GOP Needs to Get Over the Makers vs. Takers Mindset


Mitt Romney’s secretly recorded comment that 47 percent of Americans are “dependent on the government” and “believe they are victims” isn’t the only reason he lost the presidential campaign. But the candidate himself acknowledged after the election that the comments were “very harmful.”

He added, “What I said is not what I believe.”

But many Republicans still believe it, and the “makers vs. takers” theme has a deep hold on the party. In private conversations, many in the GOP are whispering that Romney was right and that his only mistake was saying it out loud.

I can’t tell you how many times I’ve heard people say something like, “Well, the half who favor government programs is the half who don’t pay any taxes.”

This is ridiculous — on many levels.

First, the overwhelming majority of those who don’t pay federal income taxes pay a whole variety of other taxes, including state and local taxes, payroll taxes, sales taxes, property taxes, sin taxes and more. They don’t feel excluded from sharing the tax burden just because they don’t pay one particular tax.

It’s also worth noting that these aren’t the people pushing for higher taxes. At Rasmussen Reports, our most recent polling shows that people who make $100,000 or more each year are more supportive of higher taxes than those who make less.

Second, the 47 percent who don’t pay federal income taxes include large chunks of the Republican base. Many senior citizens fall into this category because their primary income is from Social Security. They don’t consider themselves “takers.” They paid money into a Social Security system throughout their working lives and now simply expect the government to honor the promises it made.

Third, low-income Americans aren’t looking for a handout. Among those who are living in poverty, 81 percent agree that work is the best solution to poverty. Most would rather replace welfare programs with a guaranteed minimum-wage job. Sharing the mainstream view, 69 percent of the poor believe that too many Americans are dependent upon the government.

Sixty-five percent of low-income Americans consider it “very important” for an economy to provide everybody with an opportunity to succeed. Interestingly enough, low-income Americans consider that more important than those who earn more.

But if I had to pick just one number to highlight how bad the 47 percent remark was, it would be this. Just 11 percent of Americans today consider themselves dependent upon government. Sure, some receive a Social Security check or an unemployment check, but that’s not dependence upon government. That’s cash received in exchange for premiums paid.

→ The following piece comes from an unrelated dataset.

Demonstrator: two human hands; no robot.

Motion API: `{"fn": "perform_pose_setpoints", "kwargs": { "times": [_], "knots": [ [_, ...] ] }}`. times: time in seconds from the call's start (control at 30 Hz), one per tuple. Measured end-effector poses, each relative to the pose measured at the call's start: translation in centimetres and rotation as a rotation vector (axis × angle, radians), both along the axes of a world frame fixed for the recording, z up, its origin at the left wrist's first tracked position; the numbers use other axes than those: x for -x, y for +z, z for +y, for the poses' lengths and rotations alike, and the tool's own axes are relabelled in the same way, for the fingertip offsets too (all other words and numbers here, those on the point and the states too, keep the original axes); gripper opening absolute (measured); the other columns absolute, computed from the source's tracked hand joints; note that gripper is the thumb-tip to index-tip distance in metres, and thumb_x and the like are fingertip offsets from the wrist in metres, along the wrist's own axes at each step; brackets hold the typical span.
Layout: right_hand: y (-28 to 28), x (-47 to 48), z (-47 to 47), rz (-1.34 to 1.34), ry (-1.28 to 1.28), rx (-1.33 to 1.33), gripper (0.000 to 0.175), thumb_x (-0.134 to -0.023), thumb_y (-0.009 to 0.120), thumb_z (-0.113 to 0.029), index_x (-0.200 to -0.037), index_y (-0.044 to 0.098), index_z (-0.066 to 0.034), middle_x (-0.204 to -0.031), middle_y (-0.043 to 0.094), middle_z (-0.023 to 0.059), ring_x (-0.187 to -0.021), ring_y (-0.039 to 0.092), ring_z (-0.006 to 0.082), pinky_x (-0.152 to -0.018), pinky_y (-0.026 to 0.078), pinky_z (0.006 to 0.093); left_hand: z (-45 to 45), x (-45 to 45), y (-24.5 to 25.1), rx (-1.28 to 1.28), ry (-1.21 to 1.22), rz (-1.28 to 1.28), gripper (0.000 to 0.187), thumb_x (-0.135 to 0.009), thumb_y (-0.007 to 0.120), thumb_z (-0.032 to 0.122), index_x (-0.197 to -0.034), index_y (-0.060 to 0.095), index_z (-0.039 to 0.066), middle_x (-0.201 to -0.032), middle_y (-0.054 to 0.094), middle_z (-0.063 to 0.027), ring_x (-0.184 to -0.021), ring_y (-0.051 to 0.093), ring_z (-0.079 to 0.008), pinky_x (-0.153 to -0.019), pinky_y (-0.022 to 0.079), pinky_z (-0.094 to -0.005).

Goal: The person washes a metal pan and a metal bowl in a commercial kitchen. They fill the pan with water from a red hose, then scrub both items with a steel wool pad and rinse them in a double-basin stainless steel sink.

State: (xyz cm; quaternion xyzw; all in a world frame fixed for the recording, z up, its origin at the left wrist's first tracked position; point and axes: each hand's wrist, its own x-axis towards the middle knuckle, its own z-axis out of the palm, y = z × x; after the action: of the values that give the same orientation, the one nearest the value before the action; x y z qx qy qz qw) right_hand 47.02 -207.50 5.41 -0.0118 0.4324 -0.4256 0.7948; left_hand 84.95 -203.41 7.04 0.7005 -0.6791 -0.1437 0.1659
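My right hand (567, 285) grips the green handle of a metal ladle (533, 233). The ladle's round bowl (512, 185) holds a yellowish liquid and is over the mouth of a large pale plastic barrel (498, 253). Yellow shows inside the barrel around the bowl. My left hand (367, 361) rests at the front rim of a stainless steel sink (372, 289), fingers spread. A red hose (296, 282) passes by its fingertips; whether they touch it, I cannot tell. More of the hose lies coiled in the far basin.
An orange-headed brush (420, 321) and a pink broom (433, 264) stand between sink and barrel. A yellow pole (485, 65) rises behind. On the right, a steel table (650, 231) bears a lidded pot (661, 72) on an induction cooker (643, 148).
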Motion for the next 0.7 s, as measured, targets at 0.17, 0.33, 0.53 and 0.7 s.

If they want to seriously compete for middle-class votes, Republicans need to get over the makers vs. takers mentality. We live in a time when just 35 percent believe the economy is fair to the middle class. Only 41 percent believe it is fair to those who are willing to work hard. Those problems are not created by the poor.

GOP candidates would be well advised to shift their focus from attacking the poor to going after those who are really dependent upon government — the Political Class, the crony capitalists, the megabanks and other recipients of corporate welfare.